▶ _WORK INSTRUCTIONS_: Print every record below exactly as it stands, but leave out the pictures.

▶ _STORED DATA_:

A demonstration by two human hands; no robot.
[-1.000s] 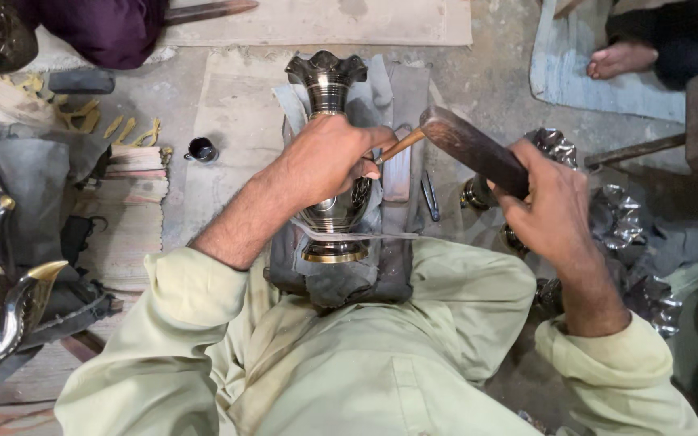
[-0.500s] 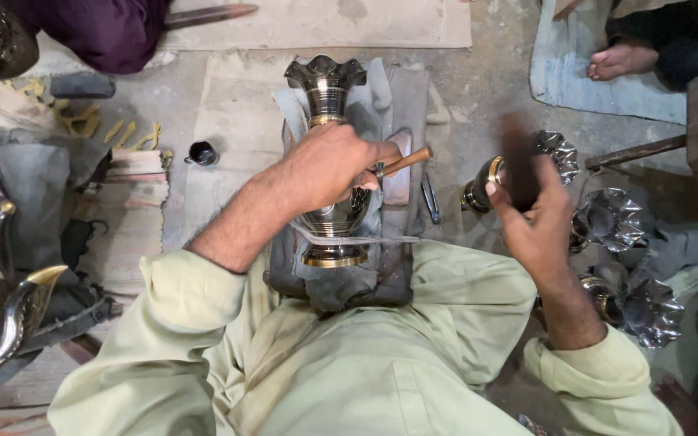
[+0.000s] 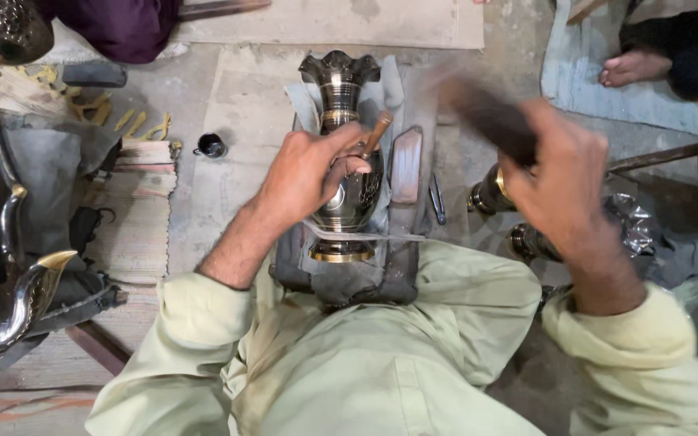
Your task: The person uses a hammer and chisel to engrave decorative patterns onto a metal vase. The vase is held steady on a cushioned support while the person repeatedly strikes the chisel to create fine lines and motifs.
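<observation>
Left hand (image 3: pixel 309 173) fingers (image 3: pixel 347 139) pinch a wooden-handled chisel (image 3: pixel 377 132) against the metal vase (image 3: pixel 347 161); at three o'clock, right hand (image 3: pixel 563 182) clenches a blurred mallet (image 3: pixel 486 117).

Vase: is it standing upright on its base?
No, the dark metal vase lies on its side on the padded block, steadied by the left hand.

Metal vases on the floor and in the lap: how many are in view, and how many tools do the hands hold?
Metal vases: 3 – one under the left hand at, two beside the right hand at and.
Wooden-handled chisel: 1
Dark striking tool, blurred: 1
Total: 5
</observation>
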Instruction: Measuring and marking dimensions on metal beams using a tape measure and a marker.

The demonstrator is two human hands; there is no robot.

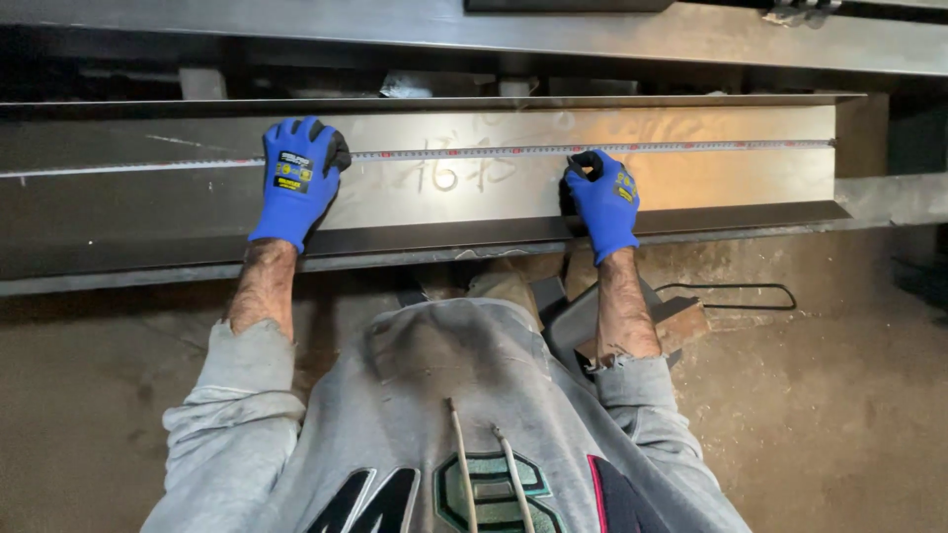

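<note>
Head view, looking down at a long steel channel (691,178) lying flat across the frame, its far flange toward the top and its near flange toward the body. A tape measure blade (474,152) is stretched along the web close to the far flange, running from off the left edge to the right end of the channel, where its tip appears to sit at the end edge. Left hand (296,178), in a blue glove, lies palm-down and spread on the web, fingers pressing the blade flat; nothing is enclosed in it. Right hand (602,197), also blue-gloved, has its grip narrow, thumb and forefinger pinched at the blade; whether a marker is in the pinch I cannot tell. Faint chalk scrawl (449,173) sits on the web between the hands, just below the blade. Judgement on doing this well: keep the blade parallel to the far flange and taut, with no bow between the two hands; left palm should hold steady pressure so the blade does not creep; read the graduation from directly above to avoid parallax; place any mark tight against the blade edge. A wooden block (681,321) and a wire loop (731,296) lie on the dusty floor (839,395) under the near flange.
</note>
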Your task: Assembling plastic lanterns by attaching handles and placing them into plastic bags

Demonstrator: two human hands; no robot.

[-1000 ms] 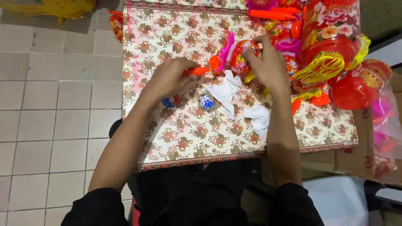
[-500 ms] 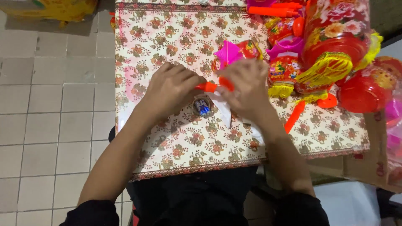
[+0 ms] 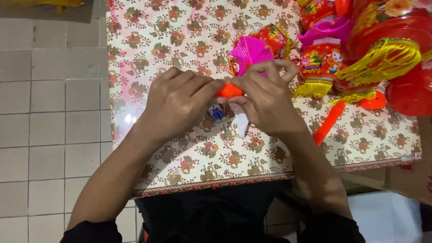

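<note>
Tablecloth first: the glossy floral plastic sheet [image 3: 180,27] fills the view, with a heap of red paper lanterns with yellow tassels [image 3: 387,40] piled well beyond the right fingertips. Left hand [image 3: 180,103] and right hand [image 3: 270,101] meet knuckle to knuckle, fingers curled and pressed together, both pinching the small orange plastic piece [image 3: 229,91] that sits right between the two sets of fingertips. A pink pleated paper fan shape [image 3: 249,49] stands just past the right fingers. By my reading this is a joining or seating step, and the next move calls for a steady, even pinch from both sides. Against half a second ago, the hands have closed tighter over the orange piece. A tiny blue-and-white object [image 3: 217,112] peeks from under the left fingers.
</note>
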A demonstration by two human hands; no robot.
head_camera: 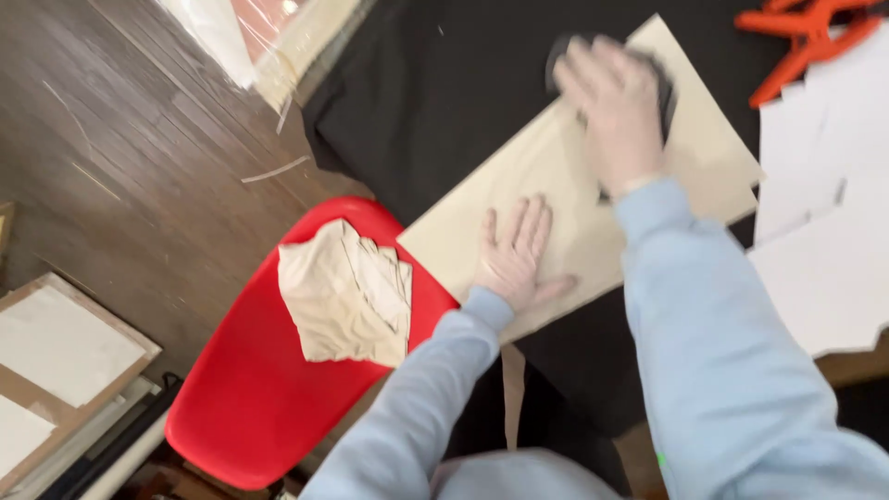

▶ _RESPONSE TO THE TASK_:
A demonstration by two human hands; no robot.
[-1.000s] 
[-0.500s] 
[+0.000s] 
Your task: The person uses a hammer and chisel to engrave decorative patterns onto a metal vase. The vase is held steady on a cushioned support while the person repeatedly strikes the chisel to create fine lines and motifs.
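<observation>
Left hand (image 3: pixel 309 173) fingers (image 3: pixel 347 139) pinch a wooden-handled chisel (image 3: pixel 377 132) against the metal vase (image 3: pixel 347 161); at three o'clock, right hand (image 3: pixel 563 182) clenches a blurred mallet (image 3: pixel 486 117).

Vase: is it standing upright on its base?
No, the dark metal vase lies on its side on the padded block, steadied by the left hand.

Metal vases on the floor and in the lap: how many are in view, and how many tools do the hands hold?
Metal vases: 3 – one under the left hand at, two beside the right hand at and.
Wooden-handled chisel: 1
Dark striking tool, blurred: 1
Total: 5
</observation>
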Instruction: Measuring and marking dimensions on metal beams using a tape measure and a marker.

The demonstrator is two human hands; there is no robot.


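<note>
Head view, looking down at a long steel channel (691,178) lying flat across the frame, its far flange toward the top and its near flange toward the body. A tape measure blade (474,152) is stretched along the web close to the far flange, running from off the left edge to the right end of the channel, where its tip appears to sit at the end edge. Left hand (296,178), in a blue glove, lies palm-down and spread on the web, fingers pressing the blade flat; nothing is enclosed in it. Right hand (602,197), also blue-gloved, has its grip narrow, thumb and forefinger pinched at the blade; whether a marker is in the pinch I cannot tell. Faint chalk scrawl (449,173) sits on the web between the hands, just below the blade. Judgement on doing this well: keep the blade parallel to the far flange and taut, with no bow between the two hands; left palm should hold steady pressure so the blade does not creep; read the graduation from directly above to avoid parallax; place any mark tight against the blade edge. A wooden block (681,321) and a wire loop (731,296) lie on the dusty floor (839,395) under the near flange.
</note>
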Your task: Assembling plastic lanterns by attaching handles and placing them into plastic bags

Demonstrator: two human hands; no robot.

[-1000 ms] 
[-500 ms] 
[+0 ms] 

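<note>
Tablecloth first: the glossy floral plastic sheet [image 3: 180,27] fills the view, with a heap of red paper lanterns with yellow tassels [image 3: 387,40] piled well beyond the right fingertips. Left hand [image 3: 180,103] and right hand [image 3: 270,101] meet knuckle to knuckle, fingers curled and pressed together, both pinching the small orange plastic piece [image 3: 229,91] that sits right between the two sets of fingertips. A pink pleated paper fan shape [image 3: 249,49] stands just past the right fingers. By my reading this is a joining or seating step, and the next move calls for a steady, even pinch from both sides. Against half a second ago, the hands have closed tighter over the orange piece. A tiny blue-and-white object [image 3: 217,112] peeks from under the left fingers.
</note>
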A demonstration by two human hands; no robot.
head_camera: 

With this, the answer is complete.